Between 2004 and 2006, we performed high resolution B-mode ultrasound on 2,789 HIV-infected and HIV-uninfected participants of the Women’s Interagency HIV Study (WIHS; 1865 women) and the Multicenter AIDS Cohort Study (MACS; 924 men) and determined carotid arterial distensibility, a direct measure of carotid arterial stiffness. We used generalized estimating equations to evaluate the association between distensibility and HIV infection, CD4+ cell count, and exposure to HAART adjusted for demographic, behavioral, and clinical characteristics.
In multivariable analysis, distensibility was 4.3% lower (95% confidence interval (CI): -7.4% to -1.1%) among HIV-infected versus uninfected participants. Among HIV-infected participants with fewer than 200 CD4+ cells, distensibility was 10.5% lower (95% CI: -14.5% to -6.2%) than that among HIV-uninfected participants, and this effect did not differ significantly by cohort or race. Concurrent HAART use was independently associated with lower distensibility among MACS participants but not among WIHS participants.

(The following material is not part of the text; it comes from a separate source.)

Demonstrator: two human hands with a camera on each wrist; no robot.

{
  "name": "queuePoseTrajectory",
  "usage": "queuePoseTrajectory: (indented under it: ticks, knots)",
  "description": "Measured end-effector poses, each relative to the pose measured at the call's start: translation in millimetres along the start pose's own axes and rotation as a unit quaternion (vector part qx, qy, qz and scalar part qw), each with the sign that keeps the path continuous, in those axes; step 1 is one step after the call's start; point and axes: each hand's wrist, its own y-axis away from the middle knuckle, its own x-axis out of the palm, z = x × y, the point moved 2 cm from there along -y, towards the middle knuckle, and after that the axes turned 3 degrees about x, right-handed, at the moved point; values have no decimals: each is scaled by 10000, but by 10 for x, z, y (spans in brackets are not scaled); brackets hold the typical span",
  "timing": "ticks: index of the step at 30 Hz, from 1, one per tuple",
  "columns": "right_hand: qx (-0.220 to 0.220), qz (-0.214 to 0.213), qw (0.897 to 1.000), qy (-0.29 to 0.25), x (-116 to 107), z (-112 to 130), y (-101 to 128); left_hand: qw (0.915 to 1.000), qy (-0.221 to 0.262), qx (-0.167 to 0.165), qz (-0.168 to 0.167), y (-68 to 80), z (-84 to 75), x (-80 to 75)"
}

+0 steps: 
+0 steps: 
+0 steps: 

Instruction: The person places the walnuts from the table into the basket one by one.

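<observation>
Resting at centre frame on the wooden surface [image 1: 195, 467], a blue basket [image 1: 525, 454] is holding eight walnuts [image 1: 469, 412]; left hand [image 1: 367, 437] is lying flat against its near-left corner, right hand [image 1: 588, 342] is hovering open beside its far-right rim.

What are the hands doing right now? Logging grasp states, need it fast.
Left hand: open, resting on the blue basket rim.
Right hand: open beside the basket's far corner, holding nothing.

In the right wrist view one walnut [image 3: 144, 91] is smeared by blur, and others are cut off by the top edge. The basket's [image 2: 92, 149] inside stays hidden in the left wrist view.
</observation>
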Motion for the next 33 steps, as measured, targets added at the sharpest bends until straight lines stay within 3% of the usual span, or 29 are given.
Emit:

Our finding that advanced HIV-related immunosuppression was associated with increased carotid arterial stiffness independent from the effects of traditional atherosclerosis risk factors suggests that the etiologic mechanism underlying reports of an increased cardiovascular disease risk among HIV-infected individuals might involve HIV-related immunosuppression leading to vascular dysfunction and arterial stiffening.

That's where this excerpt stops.